Meanings and Measurements: Multi-Agent Probabilistic Grounding for Vision-Language Navigation
AI 摘要
提出MAPG框架,分解复杂指令为子任务,提升VLM在度量约束下的视觉语言导航性能。
主要贡献
- 提出MAPG框架,分解复杂语言指令
- 设计MAPG-Bench基准测试,评估度量语义目标定位
- 实物机器人验证MAPG的迁移能力
方法论
MAPG将语言查询分解为子组件,利用VLM进行语义定位,再概率性组合生成符合度量标准的决策。
原文摘要
Robots collaborating with humans must convert natural language goals into actionable, physically grounded decisions.
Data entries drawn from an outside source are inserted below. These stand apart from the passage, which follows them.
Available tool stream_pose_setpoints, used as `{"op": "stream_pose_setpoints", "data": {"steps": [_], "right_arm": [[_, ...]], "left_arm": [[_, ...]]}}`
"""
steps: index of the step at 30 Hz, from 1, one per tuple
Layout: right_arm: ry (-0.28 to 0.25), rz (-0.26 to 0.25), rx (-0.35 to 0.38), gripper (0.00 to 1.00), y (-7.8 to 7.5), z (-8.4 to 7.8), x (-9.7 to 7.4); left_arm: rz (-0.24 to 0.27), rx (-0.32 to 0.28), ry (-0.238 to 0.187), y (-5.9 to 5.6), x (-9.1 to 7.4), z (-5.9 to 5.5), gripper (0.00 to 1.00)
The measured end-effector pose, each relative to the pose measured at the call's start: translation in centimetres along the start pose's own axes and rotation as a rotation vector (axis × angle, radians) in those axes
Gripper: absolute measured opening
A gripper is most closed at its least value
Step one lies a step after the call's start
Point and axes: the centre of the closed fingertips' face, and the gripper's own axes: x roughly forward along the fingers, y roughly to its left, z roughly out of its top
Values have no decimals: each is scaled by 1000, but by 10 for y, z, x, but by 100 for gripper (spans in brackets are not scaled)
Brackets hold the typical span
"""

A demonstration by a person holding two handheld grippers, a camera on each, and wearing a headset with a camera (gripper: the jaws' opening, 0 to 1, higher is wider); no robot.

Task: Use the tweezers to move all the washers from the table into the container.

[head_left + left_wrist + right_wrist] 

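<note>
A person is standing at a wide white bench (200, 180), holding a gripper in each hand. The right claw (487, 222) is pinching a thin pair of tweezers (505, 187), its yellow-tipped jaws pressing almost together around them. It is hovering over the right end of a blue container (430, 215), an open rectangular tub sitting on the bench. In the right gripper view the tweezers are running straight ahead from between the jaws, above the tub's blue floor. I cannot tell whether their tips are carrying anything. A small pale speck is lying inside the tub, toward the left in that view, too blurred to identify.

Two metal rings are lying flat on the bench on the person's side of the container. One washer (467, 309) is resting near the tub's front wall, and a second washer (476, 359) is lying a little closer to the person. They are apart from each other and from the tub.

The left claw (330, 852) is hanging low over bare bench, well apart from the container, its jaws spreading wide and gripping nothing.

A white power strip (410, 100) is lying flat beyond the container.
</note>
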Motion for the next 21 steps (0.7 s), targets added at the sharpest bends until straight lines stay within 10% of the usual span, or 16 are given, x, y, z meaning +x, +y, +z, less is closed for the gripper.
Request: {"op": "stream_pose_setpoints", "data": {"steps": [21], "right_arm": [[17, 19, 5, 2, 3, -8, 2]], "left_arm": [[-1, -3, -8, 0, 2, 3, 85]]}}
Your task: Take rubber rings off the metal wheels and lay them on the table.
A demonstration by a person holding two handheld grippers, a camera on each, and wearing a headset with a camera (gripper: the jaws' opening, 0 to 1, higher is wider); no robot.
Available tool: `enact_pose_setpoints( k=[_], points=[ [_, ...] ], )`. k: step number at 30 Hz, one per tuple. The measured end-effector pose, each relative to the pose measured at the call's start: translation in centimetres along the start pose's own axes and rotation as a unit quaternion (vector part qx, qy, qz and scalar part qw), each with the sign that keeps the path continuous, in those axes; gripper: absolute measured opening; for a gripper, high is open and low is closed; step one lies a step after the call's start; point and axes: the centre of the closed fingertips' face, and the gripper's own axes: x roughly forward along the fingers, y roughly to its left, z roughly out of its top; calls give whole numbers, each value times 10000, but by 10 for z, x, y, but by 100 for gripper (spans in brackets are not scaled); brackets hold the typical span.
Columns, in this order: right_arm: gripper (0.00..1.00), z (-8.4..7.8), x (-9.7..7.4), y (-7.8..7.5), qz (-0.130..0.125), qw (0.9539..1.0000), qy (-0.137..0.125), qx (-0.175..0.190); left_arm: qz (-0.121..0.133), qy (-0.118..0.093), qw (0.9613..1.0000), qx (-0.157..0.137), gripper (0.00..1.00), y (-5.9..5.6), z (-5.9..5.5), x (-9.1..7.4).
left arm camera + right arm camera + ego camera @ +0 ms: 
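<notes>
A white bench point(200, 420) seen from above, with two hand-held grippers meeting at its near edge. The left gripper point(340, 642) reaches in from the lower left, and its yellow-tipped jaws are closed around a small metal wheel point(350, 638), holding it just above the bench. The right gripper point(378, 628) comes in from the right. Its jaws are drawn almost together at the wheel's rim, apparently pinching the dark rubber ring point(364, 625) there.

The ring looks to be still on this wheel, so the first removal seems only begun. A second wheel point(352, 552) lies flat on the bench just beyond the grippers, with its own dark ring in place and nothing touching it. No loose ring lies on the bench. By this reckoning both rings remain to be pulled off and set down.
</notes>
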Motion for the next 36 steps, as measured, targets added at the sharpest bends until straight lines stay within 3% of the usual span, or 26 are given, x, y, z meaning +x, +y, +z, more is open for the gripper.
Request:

For example, executing a command such as "go two meters to the right of the fridge" requires grounding semantic references, spatial relations, and metric constraints within a 3D scene. While recent vision language models (VLMs) demonstrate strong semantic grounding capabilities, they are not explicitly designed to reason about metric constraints in physically defined spaces. In this work, we empirically demonstrate that state-of-the-art VLM-based grounding approaches struggle with complex metric-semantic language queries. To address this limitation, we propose MAPG (Multi-Agent Probabilistic Grounding), an agentic framework that decomposes language queries into structured subcomponents and queries a VLM to ground each component. MAPG then probabilistically composes these grounded outputs to produce metrically consistent, actionable decisions in 3D space. We evaluate MAPG on the HM-EQA benchmark and show consistent performance improvements over strong baselines. Furthermore, we introduce a new benchmark, MAPG-Bench, specifically designed to evaluate metric-semantic goal grounding, addressing a gap in existing language grounding evaluations. We also present a real-world robot demonstration showing that MAPG transfers beyond simulation when a structured scene representation is available.